RARE25 brought together 11 teams from 7 countries, highlighting growing international interest in computer-aided detection for early Barrett’s neoplasia. The submissions reflected a diverse set of modern deep learning strategies, with a clear trend toward large-scale pretraining, ensembling, and careful calibration.

Top teams and approaches¶

IMSY — GitHub

The winning solution combined a strong CNN GastroNet pretrained backbone (ResNet-50) with a LoRA finetuned DINOv3 ViT-Large, extensive ensembling, and post-hoc calibration. Their approach emphasized robustness and consistency across folds, rather than relying on a single model.
UT — GitHub

The UT team focused on a transformer-based architecture (MaxViT-Tiny) trained purely on challenge data. Their approach highlights that competitive performance is still achievable without large-scale external pretraining, provided training and validation are carefully structured.
Jmees-inc

This team used a segmentation-driven pipeline with staged pretraining and a compact ensemble.
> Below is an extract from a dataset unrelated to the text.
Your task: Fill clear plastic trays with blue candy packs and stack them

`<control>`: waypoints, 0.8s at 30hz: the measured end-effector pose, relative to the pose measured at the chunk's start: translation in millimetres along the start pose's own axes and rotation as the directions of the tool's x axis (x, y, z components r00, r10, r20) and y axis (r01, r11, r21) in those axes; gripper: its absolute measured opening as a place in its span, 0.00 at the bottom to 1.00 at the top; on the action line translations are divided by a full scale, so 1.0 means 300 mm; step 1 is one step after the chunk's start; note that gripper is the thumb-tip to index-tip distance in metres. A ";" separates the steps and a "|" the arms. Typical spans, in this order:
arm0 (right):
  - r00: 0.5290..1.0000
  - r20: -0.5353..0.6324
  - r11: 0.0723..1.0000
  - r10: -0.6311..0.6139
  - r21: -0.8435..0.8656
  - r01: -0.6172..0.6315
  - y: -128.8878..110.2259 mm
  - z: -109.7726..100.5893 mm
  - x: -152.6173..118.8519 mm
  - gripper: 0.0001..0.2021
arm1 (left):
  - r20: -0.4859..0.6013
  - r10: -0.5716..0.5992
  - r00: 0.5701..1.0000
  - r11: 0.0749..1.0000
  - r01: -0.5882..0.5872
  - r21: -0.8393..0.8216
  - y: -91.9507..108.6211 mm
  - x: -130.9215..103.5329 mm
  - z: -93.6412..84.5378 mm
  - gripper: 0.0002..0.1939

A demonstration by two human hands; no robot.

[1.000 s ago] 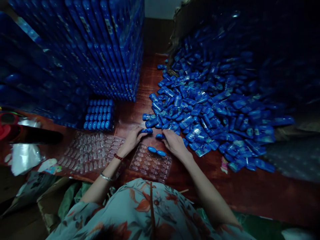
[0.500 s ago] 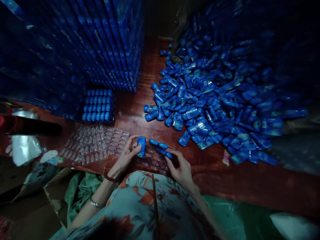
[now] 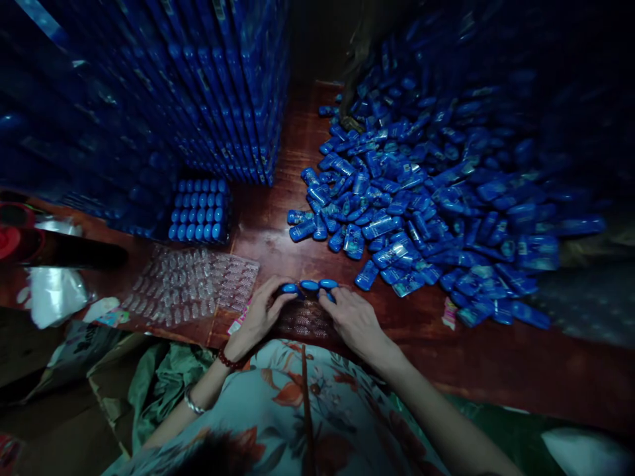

Their method illustrates the continued relevance of localization-aware approaches alongside pure classification pipelines.

Key outcomes¶

RARE25 shows several clear developments compared to earlier editions:

Stronger baseline performance: Most top teams achieved robust detection performance, indicating that modern architectures and training strategies have matured significantly for this task.
Pretraining and ensembling are dominant: The best-performing methods consistently relied on large-scale pretraining and multi-model ensembles, suggesting that single-model solutions are no longer competitive at the top level.
Improved robustness: Top teams demonstrated more stable performance across validation splits, pointing toward better generalization and reduced sensitivity to data partitioning.

Remaining challenges¶

Despite these improvements, the challenge also highlights important open problems:

Clinical usability remains limited: Even strong models still struggle with false positives in low-prevalence settings, which limits direct deployment in screening workflows.
Data efficiency: Many top solutions depend on heavy pretraining or ensembling, raising questions about scalability and reproducibility in smaller clinical settings.
Generalization across centers: Performance in controlled benchmarks does not fully capture domain shift across hospitals, devices, and patient populations.

Read the full report¶

For full details on the challenge design, participating methods, and quantitative results, see the preprint:

https://arxiv.org/abs/2604.11171

Takeaway¶

RARE25 demonstrates that while technical performance continues to improve, bridging the gap to clinically reliable deployment—particularly under realistic prevalence and variability—remains the central challenge moving forward.